BRIEF = Using the material below, return exactly the lines between the one holding "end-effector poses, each" and the one holding "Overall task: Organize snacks", inclusive, and no others.
*** Begin section ***
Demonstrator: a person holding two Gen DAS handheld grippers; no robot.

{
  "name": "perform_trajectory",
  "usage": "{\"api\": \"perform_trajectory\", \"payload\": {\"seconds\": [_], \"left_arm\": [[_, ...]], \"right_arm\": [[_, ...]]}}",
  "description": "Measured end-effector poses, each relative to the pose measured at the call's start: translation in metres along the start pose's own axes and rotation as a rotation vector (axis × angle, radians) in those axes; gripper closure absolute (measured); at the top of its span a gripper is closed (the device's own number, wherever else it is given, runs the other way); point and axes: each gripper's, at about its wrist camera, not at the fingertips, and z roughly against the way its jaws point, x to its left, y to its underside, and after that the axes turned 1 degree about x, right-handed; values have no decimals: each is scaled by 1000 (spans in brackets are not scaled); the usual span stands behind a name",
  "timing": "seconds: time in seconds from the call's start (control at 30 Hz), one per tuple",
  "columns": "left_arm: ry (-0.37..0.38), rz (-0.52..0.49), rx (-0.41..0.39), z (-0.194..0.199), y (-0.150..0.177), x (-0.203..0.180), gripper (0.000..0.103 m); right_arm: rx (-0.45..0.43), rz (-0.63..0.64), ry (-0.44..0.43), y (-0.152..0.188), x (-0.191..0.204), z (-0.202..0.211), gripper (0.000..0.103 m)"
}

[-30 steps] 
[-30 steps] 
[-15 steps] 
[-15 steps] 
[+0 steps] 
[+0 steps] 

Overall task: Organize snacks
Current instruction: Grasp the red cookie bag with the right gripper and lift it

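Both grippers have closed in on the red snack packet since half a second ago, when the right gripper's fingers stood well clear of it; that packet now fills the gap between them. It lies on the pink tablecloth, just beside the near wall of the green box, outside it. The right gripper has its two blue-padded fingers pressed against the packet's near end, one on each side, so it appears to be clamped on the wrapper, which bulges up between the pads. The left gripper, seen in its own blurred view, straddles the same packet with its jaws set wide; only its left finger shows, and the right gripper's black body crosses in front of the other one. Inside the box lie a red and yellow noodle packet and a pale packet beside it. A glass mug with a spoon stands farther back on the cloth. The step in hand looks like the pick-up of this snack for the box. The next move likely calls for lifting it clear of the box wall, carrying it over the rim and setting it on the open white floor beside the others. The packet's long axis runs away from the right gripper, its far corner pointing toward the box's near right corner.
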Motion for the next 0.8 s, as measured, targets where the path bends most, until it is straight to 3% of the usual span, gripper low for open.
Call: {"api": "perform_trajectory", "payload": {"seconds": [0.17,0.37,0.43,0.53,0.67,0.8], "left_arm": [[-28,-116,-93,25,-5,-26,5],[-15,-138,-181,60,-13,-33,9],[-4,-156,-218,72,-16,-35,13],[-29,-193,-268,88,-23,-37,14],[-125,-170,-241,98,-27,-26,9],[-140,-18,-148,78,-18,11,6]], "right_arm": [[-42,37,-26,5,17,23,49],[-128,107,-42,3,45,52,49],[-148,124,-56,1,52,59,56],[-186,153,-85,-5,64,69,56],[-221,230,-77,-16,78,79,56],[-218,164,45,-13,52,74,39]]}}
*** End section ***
THE ANSWER =
  "description": "Measured end-effector poses, each relative to the pose measured at the call's start: translation in metres along the start pose's own axes and rotation as a rotation vector (axis × angle, radians) in those axes; gripper closure absolute (measured); at the top of its span a gripper is closed (the device's own number, wherever else it is given, runs the other way); point and axes: each gripper's, at about its wrist camera, not at the fingertips, and z roughly against the way its jaws point, x to its left, y to its underside, and after that the axes turned 1 degree about x, right-handed; values have no decimals: each is scaled by 1000 (spans in brackets are not scaled); the usual span stands behind a name",
  "timing": "seconds: time in seconds from the call's start (control at 30 Hz), one per tuple",
  "columns": "left_arm: ry (-0.37..0.38), rz (-0.52..0.49), rx (-0.41..0.39), z (-0.194..0.199), y (-0.150..0.177), x (-0.203..0.180), gripper (0.000..0.103 m); right_arm: rx (-0.45..0.43), rz (-0.63..0.64), ry (-0.44..0.43), y (-0.152..0.188), x (-0.191..0.204), z (-0.202..0.211), gripper (0.000..0.103 m)"
}

[-30 steps] 
[-30 steps] 
[-15 steps] 
[-15 steps] 
[+0 steps] 
[+0 steps] 

Overall task: Organize snacks

No other output is needed; the exercise is complete.